Sunday, 17 April 2016

Ferry time again (or A brief escape from Helltown)

It’s time to leave this city for a while. I NEED to get out of the noise and exhaust stench of all the cars sitting in stop-and-go traffic.  Vancouver has become a giant parking lot. 
Now they're moving
Now they don't ;-(
Unfortunately, all of the parked cars have their engines running.  If you ever have wondered where all that exhaust gas goes, come to Vancouver and you not only will be able to smell it, it’s so bad you’ll be able to see it and feel it in your lungs and on your skin.  Yes, that’s right, if you hear about air quality problems having to do with ‘low level ozone’, what that really means and what no one will ever speak out loud is that your breathing is impeded by the result of an interaction between exhaust gases and sunlight; that’s how low level ozone is generated.  A term used by quite a lot of people in Vancouver now is “There’s no air in the air today”.  Ah well, go on, Vancouverites, keep on driving your cars and see how bad it will get.  But there is always China to point your finger at, so you don’t have to deal with the issue of how bad it has become where YOU live and breathe.

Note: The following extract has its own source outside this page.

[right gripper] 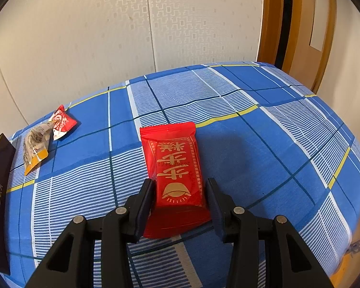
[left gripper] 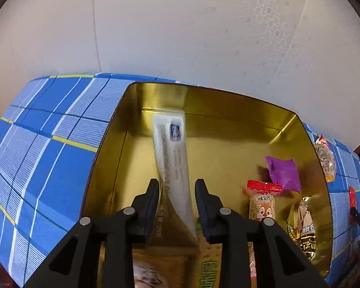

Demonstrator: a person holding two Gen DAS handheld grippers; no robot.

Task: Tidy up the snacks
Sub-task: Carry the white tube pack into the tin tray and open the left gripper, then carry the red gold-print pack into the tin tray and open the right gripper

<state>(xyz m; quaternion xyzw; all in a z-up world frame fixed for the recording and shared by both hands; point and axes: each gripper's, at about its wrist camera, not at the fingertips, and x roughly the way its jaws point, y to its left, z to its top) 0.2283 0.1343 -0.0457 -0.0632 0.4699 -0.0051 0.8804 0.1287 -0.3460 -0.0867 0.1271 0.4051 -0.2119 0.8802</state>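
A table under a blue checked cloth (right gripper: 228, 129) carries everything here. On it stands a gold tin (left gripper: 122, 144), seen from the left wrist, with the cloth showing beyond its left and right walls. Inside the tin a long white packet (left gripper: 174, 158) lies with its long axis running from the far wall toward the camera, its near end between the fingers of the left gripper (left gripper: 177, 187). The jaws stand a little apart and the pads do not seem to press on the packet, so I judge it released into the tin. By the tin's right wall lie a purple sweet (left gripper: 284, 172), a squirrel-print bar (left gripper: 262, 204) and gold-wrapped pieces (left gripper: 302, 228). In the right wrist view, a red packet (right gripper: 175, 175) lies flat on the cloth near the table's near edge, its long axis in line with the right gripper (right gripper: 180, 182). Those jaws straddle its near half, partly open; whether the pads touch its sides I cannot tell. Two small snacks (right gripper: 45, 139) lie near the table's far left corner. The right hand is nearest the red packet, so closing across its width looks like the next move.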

 Cycling to Horseshoe Bay, I have a reason to curse the Vancouver weather forecast again.  Sun was in the forecast; I’m being drizzled on.  This seems to have become standard in Vancouver. Not sure whether it’s the pollution or the weather forecasters having to beautify their forecast to satisfy their obligations for payments from real-estate developers, but Vancouver’s weather forecast notoriously paints a way too pretty picture. I’ve traveled quite a bit by now, and in most places the weather was actually nicer than the forecast. NOT in Vancouver. 
  I get to Horseshoe Bay and buy my ferry ticket with my Experience Ferry Card. I don’t know why car drivers keep whining about BC ferry prices.  A 40-minute ferry trip to Langdale AND the 40-minute return trip for me and the bicycle for CAD$ 12.40.   That’s GOOD value! Thank you, BC FERRIES. 

Within 10 minutes the fact that the bike is electric is noticed by two different people. A man with family comments “it’s a cheating bike” to which I reply “No, it’s a NO ferry wait bike”, to which he can only say “Sorry, I’m just jealous”.  I roll onto the ferry as the first vehicle and when I lean the bike against the designated railing, a BC Ferries worker says “Don’t lock it! I want to test ride it while you’re upstairs”, to which I can only say “Sorry, I’m taking the battery upstairs to charge it”.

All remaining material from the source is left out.